Rei menyambut kedatangan kami dengan ramah. Dia juga dengan senang hati berkenalan dengan kekasihku, James. Aku lega melihat keadaannya yang mulai membaik. Bahkan sekarang jumlah alat-alat bantu pernapasan yang tersambung dengan dirinya sudah berkurang.

"Kau pasti sembuh, kan, Rei?" tanyaku.

"Tentu saja," jawabnya. "Nanti aku pasti akan bernyanyi lagi untukmu!"

"Janji?" tanyaku penuh harap.

Rei terdiam sesaat, pandangannya turun menatap permukaan selimutnya yang bermotif gelembung.
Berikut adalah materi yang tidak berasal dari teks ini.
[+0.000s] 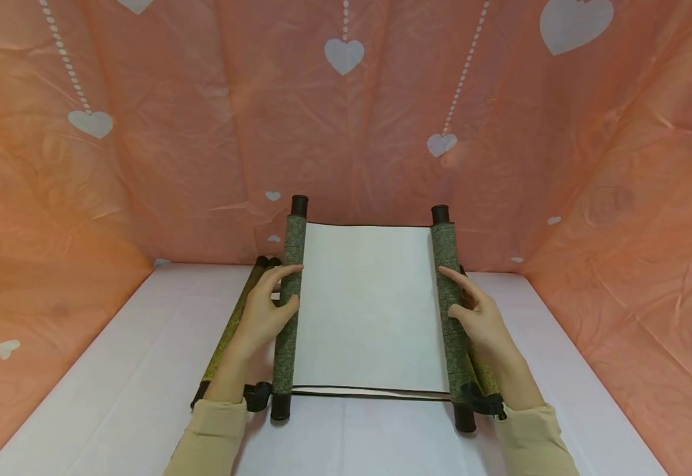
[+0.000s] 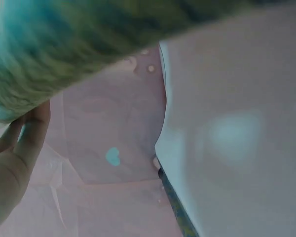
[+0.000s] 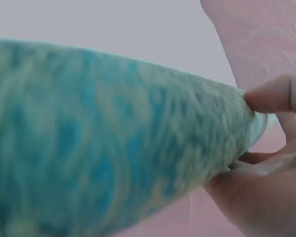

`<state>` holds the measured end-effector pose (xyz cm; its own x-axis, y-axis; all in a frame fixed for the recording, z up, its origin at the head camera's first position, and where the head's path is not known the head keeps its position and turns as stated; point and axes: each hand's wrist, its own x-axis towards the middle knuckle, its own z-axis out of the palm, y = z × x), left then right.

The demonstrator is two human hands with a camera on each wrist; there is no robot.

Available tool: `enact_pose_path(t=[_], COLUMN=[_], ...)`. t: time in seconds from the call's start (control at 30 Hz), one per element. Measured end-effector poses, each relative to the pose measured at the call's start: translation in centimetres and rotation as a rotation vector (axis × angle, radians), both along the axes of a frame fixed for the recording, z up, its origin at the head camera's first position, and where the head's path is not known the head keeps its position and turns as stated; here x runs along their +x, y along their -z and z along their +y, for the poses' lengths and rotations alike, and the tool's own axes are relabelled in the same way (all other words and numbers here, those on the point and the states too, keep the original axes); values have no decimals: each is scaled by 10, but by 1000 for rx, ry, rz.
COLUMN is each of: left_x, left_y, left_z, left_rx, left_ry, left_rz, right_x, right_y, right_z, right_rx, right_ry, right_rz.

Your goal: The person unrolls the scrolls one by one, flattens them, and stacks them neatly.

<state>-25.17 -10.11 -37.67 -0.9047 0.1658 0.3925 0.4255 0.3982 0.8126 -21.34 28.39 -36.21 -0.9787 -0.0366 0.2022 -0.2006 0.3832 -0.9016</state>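
Observation:
A hanging scroll [image 1: 370,304] is partly unrolled between two rolled ends, its white sheet facing me. My left hand [image 1: 260,314] holds the left roll [image 1: 286,350], which has patterned green-grey cloth and black end knobs. On the other side, my right hand [image 1: 487,325] holds the matching right roll [image 1: 450,344], thumb and forefinger on its inner side. In the left wrist view, the left hand [image 2: 12,165] shows at the edge, below the blurred roll [image 2: 89,44]. The right wrist view has the roll [image 3: 113,143] in front, with the right hand's [image 3: 271,190] fingers around its far end.
Gold-green rolls with black ends lie on the white table [image 1: 126,357]: one on the left [image 1: 227,344], another on the right [image 1: 486,377], partly hidden behind the right roll and hand. An orange-pink cloth [image 1: 203,132] with white hearts forms the back and sides.

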Motion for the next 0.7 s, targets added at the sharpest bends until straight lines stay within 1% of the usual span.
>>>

Namun, beberapa saat kemudian dirinya mendongak. Bibir pucatnya tersenyum manis kepadaku, "Iya, aku janji, Jennet."

Ya, Rei. Aku mau itu. Aku ingin kau bernyanyi lagi untukku. Jadi, cepatlah sembuh, wahai sahabat batinku.

🦉

London, 22 Februari 2014

Pagi itu langit kelabu mewarnai seluruh kota. Rintik-rintik hujan mulai turun dengan derasnya. Hari ini, aku benar-benar putus asa. Untuk pertama kalinya kurasakan rasa sakit yang begitu nyata di rongga dada.

Rei, kau pembohong. Kau bilang kau akan sembuh, kan?

Namun, kenapa sekarang matamu terus tertutup, Rei? Dan, apa-apaan dengan senyum tipis itu?

Hei, ayo buka kelopak mata itu! Ini sudah siang, kita tidak boleh terlambat ke seko--

GREP. Ibuku memeluk tubuhku dengan erat. Aku yang masih dibalut dengan seragam sekolahku, kini hanya bisa membelalakan mataku lebar-lebar. Kupandangi wajah pucat Rei dengan tatapan kosong. Sesuatu di tenggorokanku, perlahan naik ke permukaan dan hal itu membuat napasku tersenggal-senggal.

Sakit. Astaga, ini sakit sekali. Lalu dari mulutku, keluar bunga kecil berwarna putih dengan garis-garis cokelat yang ramping. Astaga, ini bunga asphodel.

Rei, aku tidak tahu kalau selama ini rasanya sesakit ini. Kenapa kau merahasiakannya dariku?

Bukankah kau ... sahabat terbaikku?

🦉

London, 23 Februari 2014

Aku tidak tahu harus menuliskan apalagi. Sedari tadi air mataku terus berjatuhan tanpa henti. Seluruh tubuhku gemetaran. Barisan paragraf tentang penyakit yang diderita Rei muncul di layar monitorku bagaikan sebuah tangan yang menampar wajah dengan keras.

Hanahaki Byou (花吐き病) atau yang biasa disebut Hanahaki Disease, merupakan sebuah penyakit yang menyerang saluran pernapasan manusia. Penyakit ini mengakibatkan tumbuhnya kebun bunga di paru-paru manusia. Bunga-bunga itu akan terus mekar dan bertumbuh hingga menyumbat sistem pernapasan, termasuk batang tenggorokan. Bila sudah parah, penderitanya dapat meninggal karena kekurangan oksigen.

Penyakit ini diakibatkan oleh rasa sakit hati yang berasal dari perasaan cinta penderita yang tidak berjalan mulus.

"Maaf, Rei."

🦉

"Maafkan aku, Jennet. Perasaanku kepadamu terus tumbuh tak tertahankan. Ini bukanlah perasaan sayang yang biasa kau dengar terlontar dari mulutku di waktu-waktu yang lalu.

Perasaan ini adalah perasaan dari seorang laki-laki terhadap perempuan. Namun, sebagai sahabat aku tidak mungkin mengungkapkannya kepadamu. Kau adalah sahabat terbaikku. Aku menyayangimu."

-- Rei Tomoya

---x---

Diriku yang muak dengan keberadaan cinta itu sendiri, langsung mengguratkan takdir baru untuk mereka. Bunga krisan kuning untuk cinta yang diabaikan dan bunga asphodel untuk sebuah penyesalan abadi.

Ah, sampaikan maafku untuk Jennet dan Rei. Aku harus pergi ke buku baru.